Treasury and Finance Minister Mehmet Şimşek late Tuesday said Türkiye is preparing new legislation covering crypto assets to persuade an international crime watchdog to remove it from its so-called “grey” monitoring list.
The Financial Action Task Force (FATF) downgraded Türkiye to the grey list in 2021. Addressing a parliamentary commission late on Tuesday, Şimşek said the latest FATF report found Türkiye fully compliant with all but one of the watchdog's 40 standards.
"The only remaining issue within the scope of technical compliance is the work related to crypto assets," Şimşek said.
The grey list includes countries the FATF suggests have taken insufficient action to prevent money laundering and terrorist financing.
"We will submit a law proposal on crypto-assets to the Parliament as soon as possible. After that, there will be no reason for Türkiye to stay on the grey list, if there are no other political considerations," Şimşek noted.
He gave no further details of the planned legal changes.
The FATF, set up by the G-7 group of advanced economies to protect the global financial system, had warned Türkiye in 2019 about "serious shortcomings," including the need to improve measures to freeze assets linked to terrorism and weapons of mass destruction proliferation.
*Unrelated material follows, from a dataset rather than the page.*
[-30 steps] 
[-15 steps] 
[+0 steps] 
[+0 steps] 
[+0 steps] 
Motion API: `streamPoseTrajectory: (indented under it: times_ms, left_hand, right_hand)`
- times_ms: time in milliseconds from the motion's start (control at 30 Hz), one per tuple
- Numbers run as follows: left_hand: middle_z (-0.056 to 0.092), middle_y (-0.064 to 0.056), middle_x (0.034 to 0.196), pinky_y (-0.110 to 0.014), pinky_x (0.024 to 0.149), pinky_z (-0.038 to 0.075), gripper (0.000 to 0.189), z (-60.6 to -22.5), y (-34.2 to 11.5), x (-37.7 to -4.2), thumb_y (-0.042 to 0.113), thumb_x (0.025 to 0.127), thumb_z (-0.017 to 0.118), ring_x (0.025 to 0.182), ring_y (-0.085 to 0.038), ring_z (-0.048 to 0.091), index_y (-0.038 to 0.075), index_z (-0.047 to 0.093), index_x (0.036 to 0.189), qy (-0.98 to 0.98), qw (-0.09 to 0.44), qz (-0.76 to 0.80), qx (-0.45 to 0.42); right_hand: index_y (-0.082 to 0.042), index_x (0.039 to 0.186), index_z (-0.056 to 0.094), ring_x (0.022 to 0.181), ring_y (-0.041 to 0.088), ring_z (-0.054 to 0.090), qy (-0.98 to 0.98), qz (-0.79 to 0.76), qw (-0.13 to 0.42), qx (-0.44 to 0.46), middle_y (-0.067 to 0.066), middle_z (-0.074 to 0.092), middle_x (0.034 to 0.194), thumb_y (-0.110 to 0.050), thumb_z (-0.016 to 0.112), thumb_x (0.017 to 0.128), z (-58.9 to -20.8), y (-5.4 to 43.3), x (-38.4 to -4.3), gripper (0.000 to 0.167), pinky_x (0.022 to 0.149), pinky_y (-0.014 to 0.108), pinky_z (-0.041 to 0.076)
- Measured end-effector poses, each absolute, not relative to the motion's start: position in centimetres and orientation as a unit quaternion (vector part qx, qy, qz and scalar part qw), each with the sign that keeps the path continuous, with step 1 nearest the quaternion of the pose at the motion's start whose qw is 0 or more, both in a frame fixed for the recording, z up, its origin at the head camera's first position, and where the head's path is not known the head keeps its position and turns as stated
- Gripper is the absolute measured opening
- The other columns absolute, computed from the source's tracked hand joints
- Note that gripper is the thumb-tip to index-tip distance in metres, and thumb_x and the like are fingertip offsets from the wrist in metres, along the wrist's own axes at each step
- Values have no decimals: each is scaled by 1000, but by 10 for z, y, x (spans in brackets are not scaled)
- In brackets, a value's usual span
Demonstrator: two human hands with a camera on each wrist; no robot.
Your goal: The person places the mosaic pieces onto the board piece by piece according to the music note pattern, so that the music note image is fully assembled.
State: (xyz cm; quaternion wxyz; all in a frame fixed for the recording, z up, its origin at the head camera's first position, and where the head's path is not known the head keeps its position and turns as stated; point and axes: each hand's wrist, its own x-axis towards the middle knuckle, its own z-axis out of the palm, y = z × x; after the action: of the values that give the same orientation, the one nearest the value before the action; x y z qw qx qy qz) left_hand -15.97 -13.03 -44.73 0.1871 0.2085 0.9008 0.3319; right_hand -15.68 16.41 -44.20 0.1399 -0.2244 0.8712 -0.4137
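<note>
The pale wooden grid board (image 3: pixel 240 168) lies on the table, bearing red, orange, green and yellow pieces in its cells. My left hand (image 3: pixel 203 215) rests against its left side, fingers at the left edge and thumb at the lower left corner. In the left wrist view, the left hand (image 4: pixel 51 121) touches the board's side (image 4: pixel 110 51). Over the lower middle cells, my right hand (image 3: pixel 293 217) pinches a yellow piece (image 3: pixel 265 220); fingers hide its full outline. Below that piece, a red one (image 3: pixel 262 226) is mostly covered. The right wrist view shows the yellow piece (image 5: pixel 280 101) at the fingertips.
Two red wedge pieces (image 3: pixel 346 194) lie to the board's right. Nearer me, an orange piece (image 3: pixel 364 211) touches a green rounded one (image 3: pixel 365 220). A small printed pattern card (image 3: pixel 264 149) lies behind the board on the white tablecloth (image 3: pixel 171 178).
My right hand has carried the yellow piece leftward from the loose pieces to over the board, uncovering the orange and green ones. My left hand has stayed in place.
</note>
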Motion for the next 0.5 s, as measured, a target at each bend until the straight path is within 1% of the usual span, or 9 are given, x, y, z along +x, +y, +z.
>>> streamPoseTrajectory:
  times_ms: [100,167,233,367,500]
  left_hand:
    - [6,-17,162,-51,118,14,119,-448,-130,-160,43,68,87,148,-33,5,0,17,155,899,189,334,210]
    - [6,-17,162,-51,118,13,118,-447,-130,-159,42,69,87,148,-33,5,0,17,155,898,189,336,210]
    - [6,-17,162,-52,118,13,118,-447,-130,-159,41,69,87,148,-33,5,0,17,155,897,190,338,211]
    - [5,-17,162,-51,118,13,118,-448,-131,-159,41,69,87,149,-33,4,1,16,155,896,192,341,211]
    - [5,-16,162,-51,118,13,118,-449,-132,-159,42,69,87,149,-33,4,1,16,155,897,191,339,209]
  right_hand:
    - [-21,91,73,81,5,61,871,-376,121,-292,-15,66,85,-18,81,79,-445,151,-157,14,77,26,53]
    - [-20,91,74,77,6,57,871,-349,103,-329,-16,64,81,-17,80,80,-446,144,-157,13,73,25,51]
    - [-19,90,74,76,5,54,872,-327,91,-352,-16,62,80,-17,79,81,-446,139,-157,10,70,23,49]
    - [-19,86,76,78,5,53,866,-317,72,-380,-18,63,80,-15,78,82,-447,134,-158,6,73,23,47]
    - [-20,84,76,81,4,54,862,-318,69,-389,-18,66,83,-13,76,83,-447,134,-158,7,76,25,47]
Türkiye has harshly criticized the watchdog, citing its compliance efforts show a resolute high-level political commitment against money laundering and the financing of terrorism.
Meanwhile, Şimşek also said that Türkiye would move to inflation-adjusted accounting, but financial institutions may be excluded from the practice.
Turkish companies' end-2023 balance sheets will be inflation-adjusted, with the practice expected to continue until 2026 due to current inflation forecasts, the Treasury told Reuters last week. A change analysts said this would affect the country's banks the most.
"We will move to inflation accounting. Maybe there'll be an exception for financial institutions, and we'll not include them in the practice. But apart from that, we will move into that practice," Şimşek said.
The Treasury's revenue administration published a draft regulation this month detailing a move to inflation accounting.
Türkiye's annual consumer price inflation climbed to 61.53% in the 12 months since September, according to the most recently available data.
In the last two years, companies have sought to protect themselves from high inflation by purchasing fixed assets rather than leaving money in bank accounts. Those that have turned to non-monetary fixed assets are expected to receive higher profits and pay correspondingly higher taxes in 2024.
Turkish banks, which saw their average profit increases slow to around 50% in the first half of this year following a 366% surge in 2022, would be among those affected most negatively by the move to inflation-adjusted accounting, analysts said.
"Banks will report perhaps a quarter of the profits they used to report," Soner Gökten, assistant professor for accounting and finance at Başkent University, said last week.